(Recorded data)
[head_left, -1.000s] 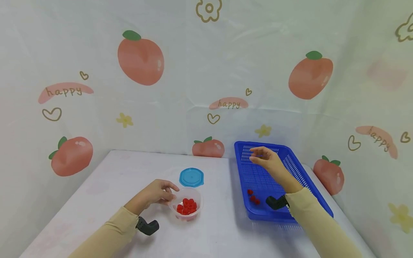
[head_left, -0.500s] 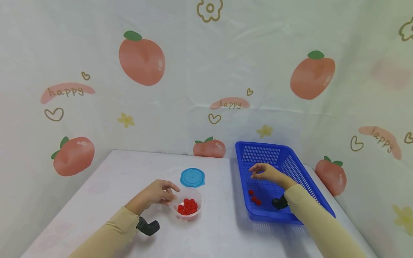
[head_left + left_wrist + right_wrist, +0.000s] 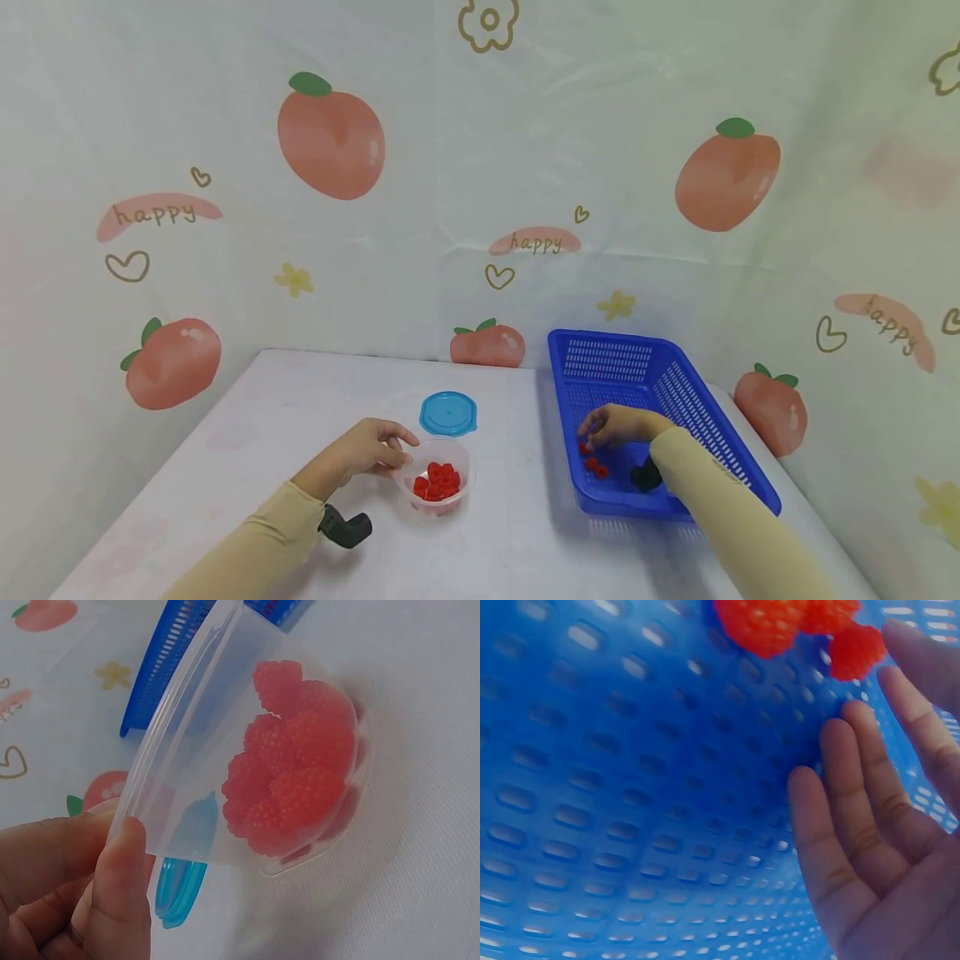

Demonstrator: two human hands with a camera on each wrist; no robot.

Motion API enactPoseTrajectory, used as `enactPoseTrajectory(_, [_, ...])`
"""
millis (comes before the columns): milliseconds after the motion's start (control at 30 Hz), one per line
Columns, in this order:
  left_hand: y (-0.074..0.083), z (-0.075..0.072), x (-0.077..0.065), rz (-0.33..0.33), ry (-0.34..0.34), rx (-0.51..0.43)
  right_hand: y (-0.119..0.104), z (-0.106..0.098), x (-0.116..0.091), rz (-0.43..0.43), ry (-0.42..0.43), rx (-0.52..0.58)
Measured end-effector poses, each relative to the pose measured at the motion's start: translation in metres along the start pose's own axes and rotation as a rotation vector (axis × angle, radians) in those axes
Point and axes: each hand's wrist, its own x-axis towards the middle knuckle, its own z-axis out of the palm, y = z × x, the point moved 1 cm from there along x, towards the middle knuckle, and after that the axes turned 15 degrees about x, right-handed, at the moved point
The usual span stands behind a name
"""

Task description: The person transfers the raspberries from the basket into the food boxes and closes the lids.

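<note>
My left hand (image 3: 367,450) pinches the rim of a clear plastic tub (image 3: 187,757) between thumb and fingers. Several red raspberries (image 3: 292,761) lie heaped in the bottom of the tub, which stands on the table. Inside the blue basket (image 3: 600,502), my right hand (image 3: 618,427) is lowered with its fingers spread and nothing held. Its thumb and index fingertips are right at one raspberry (image 3: 856,651). Two more raspberries (image 3: 597,467) lie beside it on the basket floor, toward the near left corner.
A blue lid (image 3: 448,414) lies on the white table just behind the tub. The basket's slotted walls rise around my right hand. A printed cloth (image 3: 420,167) hangs behind the table and along its sides.
My right hand has come down from above the basket to the raspberries on its floor. The left hand and the tub have stayed in place.
</note>
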Motion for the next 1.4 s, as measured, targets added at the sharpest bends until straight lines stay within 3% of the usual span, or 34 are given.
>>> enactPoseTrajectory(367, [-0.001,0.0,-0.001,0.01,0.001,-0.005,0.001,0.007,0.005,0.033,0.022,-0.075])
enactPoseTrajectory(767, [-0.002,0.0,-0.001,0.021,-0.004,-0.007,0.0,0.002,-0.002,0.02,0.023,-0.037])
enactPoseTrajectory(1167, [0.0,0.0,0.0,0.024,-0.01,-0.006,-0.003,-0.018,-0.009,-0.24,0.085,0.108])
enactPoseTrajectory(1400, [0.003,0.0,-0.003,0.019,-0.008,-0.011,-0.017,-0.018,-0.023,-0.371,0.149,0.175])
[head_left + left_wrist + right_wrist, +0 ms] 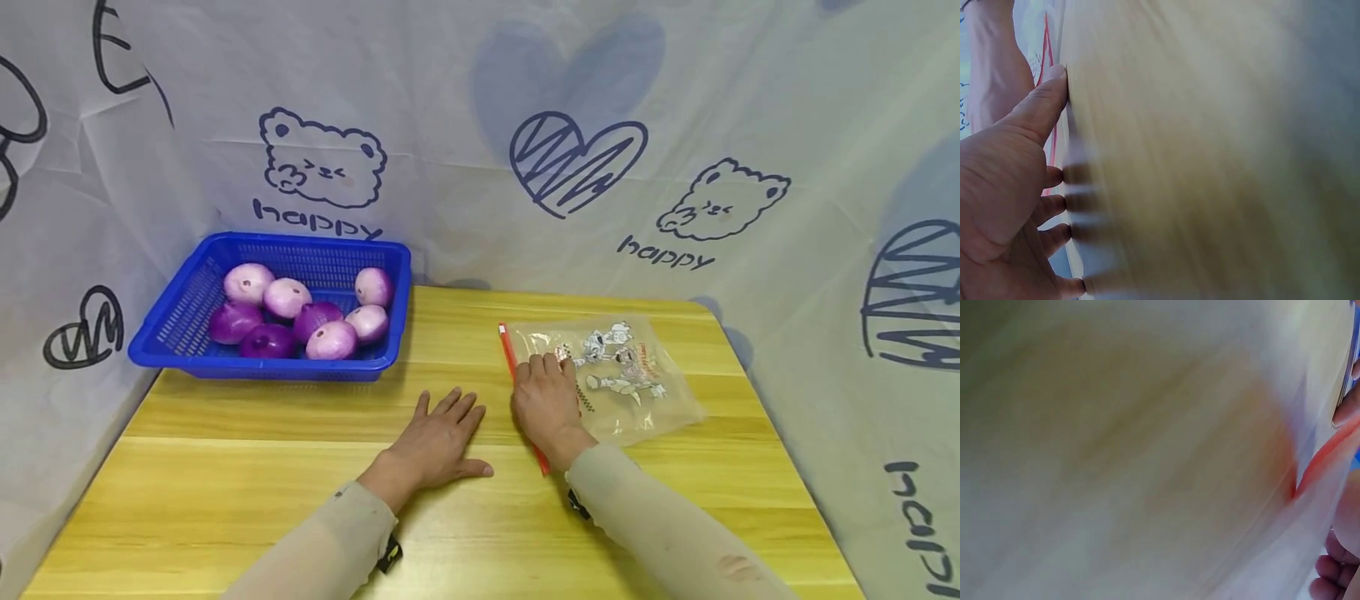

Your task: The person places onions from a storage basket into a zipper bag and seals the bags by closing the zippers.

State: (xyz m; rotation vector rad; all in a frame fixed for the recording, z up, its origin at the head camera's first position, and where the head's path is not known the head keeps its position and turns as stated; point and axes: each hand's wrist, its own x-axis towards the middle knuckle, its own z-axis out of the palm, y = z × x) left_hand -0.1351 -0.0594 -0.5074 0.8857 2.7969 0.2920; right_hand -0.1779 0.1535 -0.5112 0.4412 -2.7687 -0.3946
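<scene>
A clear zip bag (637, 408) with a red closure strip (509, 346) and printed cartoon figures lies on the right half of the table. My right hand (546, 407) is over its strip side, fingers curled, gripping the plastic by the strip. In the right wrist view the red strip (1329, 450) rises beside the curled fingers (1330, 569); the exact hold is partly hidden. My left hand (438, 442) rests on the wood to the left of the bag, fingers spread and thumb out. The left wrist view shows its fingertips (1055, 203) touching the table.
A blue plastic basket (270, 370) at the back left holds several purple onions (330, 340), some pale and some dark. Under everything is a yellow wood-grain table (247, 442). White printed cloth (450, 183) hangs behind the table and at both sides.
</scene>
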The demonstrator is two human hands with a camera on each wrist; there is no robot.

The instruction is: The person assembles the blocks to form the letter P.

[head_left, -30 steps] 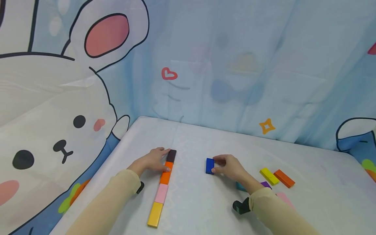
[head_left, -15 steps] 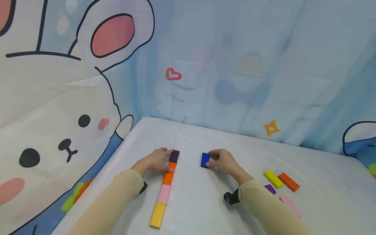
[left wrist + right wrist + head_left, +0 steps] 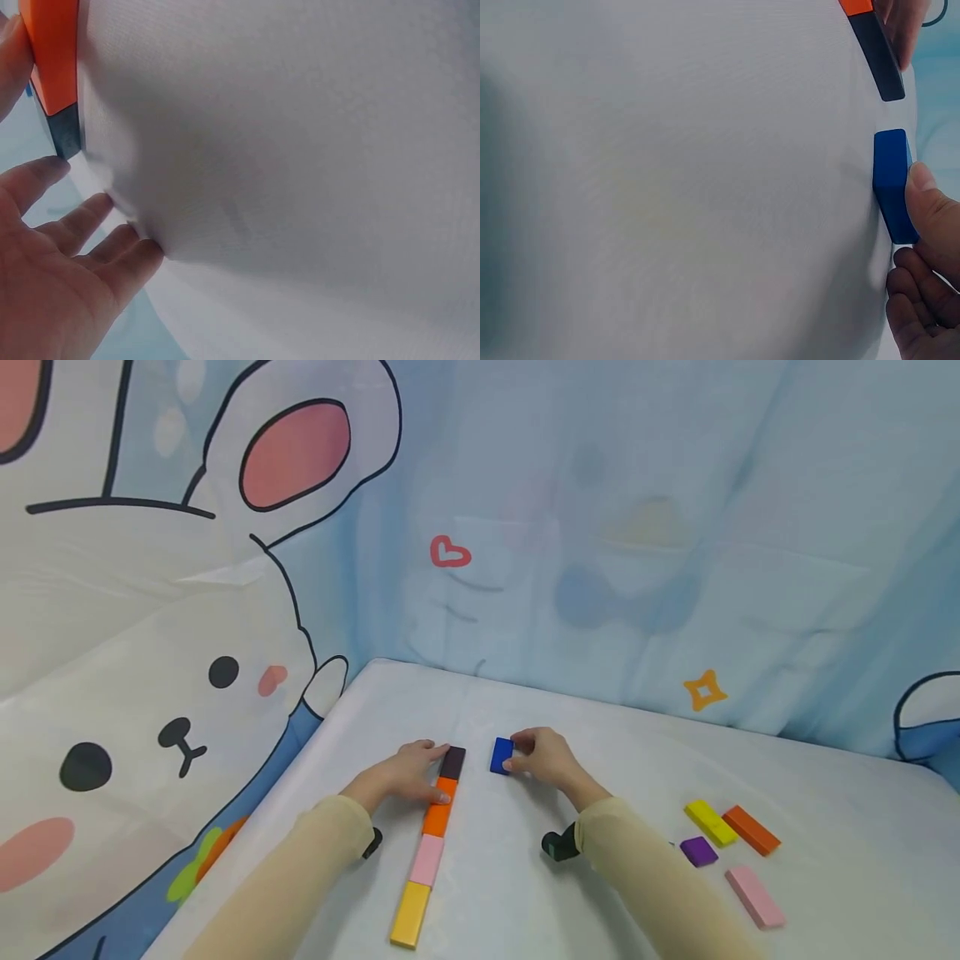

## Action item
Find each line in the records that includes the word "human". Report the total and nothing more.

## Finished exercise
2